Monday, October 25, 2004

We Could Have Been Friends

Who is this little girl in all her finery?  She was my Mother-in-Law. Her name was P. The expression on her face in this photo is one I came to know so very well.

You see, she never became close to me despite all my best efforts.  I welcomed her with open arms, I wanted to be her friend and have a second "Mum".  But it was not to be.  She had a very strong liking for Mike's first wife.  It did not matter that this wife was unfaithful or that she hurt Mike, P liked her and that was that.  I could never compete.

What had made her the way she was?  I can never know all the answers.  Maybe it was the fact that her Mother abandoned her at the age of one year to run off with another man. However, then why would she condone my beloved's first wife doing the same thing!!!!!

It is a hard thing for a daughter to be left by her mother but P did not suffer because of it.  She had a loving father who was a policeman and was brought up by his family.  They were wealthy, owning a large shop in Kent so P. wanted for nothing as you can see from her attire in the photo.  She was spoiled to make up for the "loss" of her mother. 

It is not as though she never saw her Mother again.  Many years later, her mother, who had then gone on to another man and settled in Canada, contacted her and visited.  Despite everything they settled their differences. They saw each other as often as circumstances would allow.

However, P had a chip on her shoulder about something. She loved money above everything and was used to getting everything.

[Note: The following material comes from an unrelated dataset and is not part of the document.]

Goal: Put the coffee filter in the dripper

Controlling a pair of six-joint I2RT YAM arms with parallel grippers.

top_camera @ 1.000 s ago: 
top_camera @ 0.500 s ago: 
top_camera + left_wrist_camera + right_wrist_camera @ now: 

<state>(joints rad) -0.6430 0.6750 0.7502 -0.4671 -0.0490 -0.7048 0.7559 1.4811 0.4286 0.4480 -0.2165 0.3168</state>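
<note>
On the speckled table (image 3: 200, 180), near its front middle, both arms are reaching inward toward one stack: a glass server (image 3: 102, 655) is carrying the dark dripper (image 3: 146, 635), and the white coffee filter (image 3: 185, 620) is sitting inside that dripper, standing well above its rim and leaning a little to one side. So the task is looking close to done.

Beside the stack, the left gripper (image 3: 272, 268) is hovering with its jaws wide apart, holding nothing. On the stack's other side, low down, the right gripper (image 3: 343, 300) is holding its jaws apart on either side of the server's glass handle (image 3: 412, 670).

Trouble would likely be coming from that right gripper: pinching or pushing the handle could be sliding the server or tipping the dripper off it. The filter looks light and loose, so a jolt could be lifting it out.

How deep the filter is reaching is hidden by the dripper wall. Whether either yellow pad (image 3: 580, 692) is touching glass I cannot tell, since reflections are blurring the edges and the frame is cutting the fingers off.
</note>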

I think her liking for Mike's first wife stemmed from the fact they had something in common.  You see (and I have Mike's permission to tell you this), Mike's father was already a married man with two daughters when P came into his life. So Mike has two half-sisters (if they are still living) with whom he has no contact.  Mike' father was a master baker as were many of his family and he owned a shop in London.  P went to work for him and......one thing lead to another.  An affair started.  His wife would not agree to a divorce so he just left her and London and came to settle in this part of the country where he opened several shops and business flourished.  His fleet of delivery vans was a familiar sight around here.  P came with him.  They set up home together.  She, once again, had the finest.  She was one of the very first women to have her own car in this neck of the woods, they lived in some of the best houses.  At one time they employed servants. They went to Masonic dinners and she was the leading light.  Mike came into the world.  Still his father was married to someone else.  Mike is sure that his mother had him deliberately to force the issue as she was never a lover of children.  He tells me that he never remembered any love or cuddles from her.  He was taken into the shop and left in the corner from morning until night. He grew up without her love and thus could never love her in return.  Life can be very sad.

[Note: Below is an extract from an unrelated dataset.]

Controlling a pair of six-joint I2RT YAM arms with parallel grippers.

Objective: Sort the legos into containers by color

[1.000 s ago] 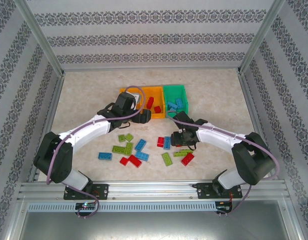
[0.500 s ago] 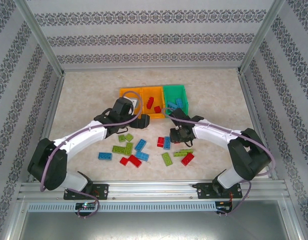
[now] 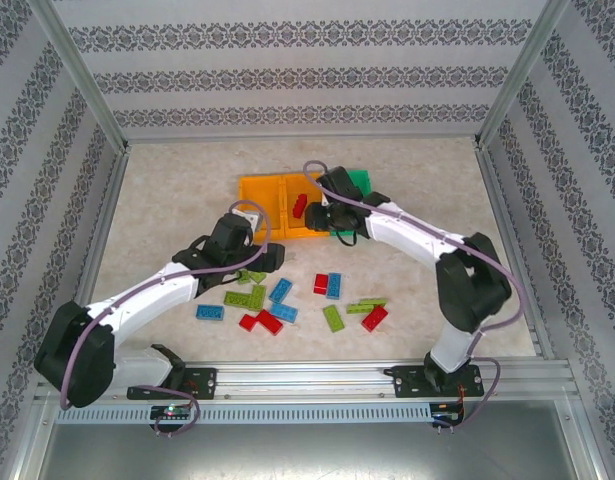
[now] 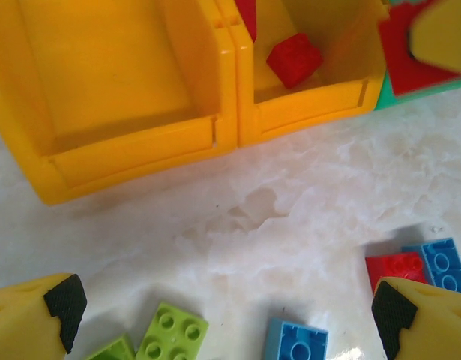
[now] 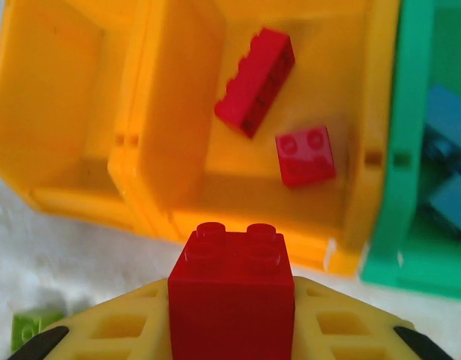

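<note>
The right gripper (image 5: 230, 319) is clamped on a red brick (image 5: 231, 289), and its yellow fingers hide the brick's lower part. Just ahead of it sits the middle bin (image 5: 215, 161), which holds a long brick (image 5: 256, 81) and a square brick (image 5: 306, 155). To the gripper's right the green bin (image 5: 410, 150) is cut off, its blue bricks (image 5: 449, 120) blurred. The left gripper (image 4: 226, 319) has its fingers apart with nothing between them. The left bin (image 4: 125, 75) lies ahead of it. Between its fingertips, a green brick (image 4: 172, 330) and a blue brick (image 4: 294, 341) run off the frame edge.
</note>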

Eventually there was a divorce. It could be no other way. P had won. She got her own way which she usually did.  So life went on and she lived like the lady of the manor. In fact, at one time they did live in a Manor house.  Mike had his own pony and went to the best local private school. If things had not taken a different turn, Mike and I could have been very wealthy indeed.  The Manor house was on the market a few years back for nearly two million pounds!!!!!

However, life turned sour and maybe this is why P turned sour as well.  For reasons that nobody really understood, Mike's father decided to get out of the bakery business. Maybe it was the coming of the supermarkets and he saw the red light.  So he sold up and invested everything in a different type of business , one of which he had little knowledge.  It was a disaster.  It failed. He could not face P. with the news so he did something which, to her, was devastating.  It was a nasty thing to do I suppose but I think P had always ruled his life from day one and he did not want to face her wrath.  So, one day when she was out, he took her jewellery, her fur coats, her car etc. etc. and sold the lot to help pay the debts.  She was mortified as you can imagine.  She never forgave him.

So, from being "the lady" all her life, she was reduced to living in an upstairs flat (apartment), he had to take a mundane job and she had to go out to work herself.

I remember well the first time I met them.  Mike and I had been going out for a while and I was invited to Sunday tea. It was all very stiff apart from Mike's dad who was a real sweetie and made me so welcome. Imagine my shock then when I realised they did not talk to each other.  "Michael, ask your father if he wants some ham" says P.  His Dad came back "tell her, yes please!"  So it went on.  I was so embarrassed and so was Mike.  I learned to accept it. Not that it was to last for long. Thirteen months after Mike and I married, his father died.

The day before, P. had been to see him in the hospital.  He had requested her help to go to the toilet.  He was unsteady on his feet and she yelled at him for not walking properly and making things "difficult" for her.  I think those were the last words she ever spoke to him.

I got the telephone call at 6a.m. the following morning to say that he had gone.  I still remain thankful that I insisted Mike visit him the night before and they spent quality time together.  I contacted Mike at work and he came straight home and, leaving baby Becky with my mother, we went to tell P.  Mike could not face her.  I had to do it.  It was the only time I ever saw her cry but it did not last long. I thought that might have brought us closer but it made no difference. I think the tears she cried were of guilt at the way she had treated him.

I admired her in many ways.  She continued to work and was still working in a seafront cafe well into her eighties.  She loved gardening so that was the only mutual ground we had, she and I.

Mike rarely went to see her.  He worked long hours in those times and was often away for days at a time.  She blamed me of course.  Said I was keeping her son from her.  Not true, the fact was that Mike simply did not want to go.  He had no feelings for her.  Because of her lack of love to him and the way she treated his father, he was uncomfortable in her company. Also he could never forget the torment he went through at school. P. must have told local friends that she was not married to Mike's father.  This is all a long time ago and it was a real scandal then.  So he was called a "little b.....d" by his classmates and left out of many things.  I used to have to force him so go and visit his mother.  In fact, she would not have seen him at all if it were not for me.

To make matters worse, when we first married P. became besotted with my Father and thus began disliking my mother. I think she had high hopes there.  When my mother died and Dad was left alone, she tried to push herself forward. Dad had no time for that sort of thing.  Dad died five years later so things just went on the same. I would phone her now and then to make sure she was o.k.  She was always abrupt with me. Still I invited her over every Christmas Day.  Mike could never have a drink because he had to pick her up and take her home. We bought her nice presents, tried to make the day happy for her but nothing was ever right. She complained she would rather have had something else, complained about the food, demand to go home in the middle of dinner. She drove us nuts.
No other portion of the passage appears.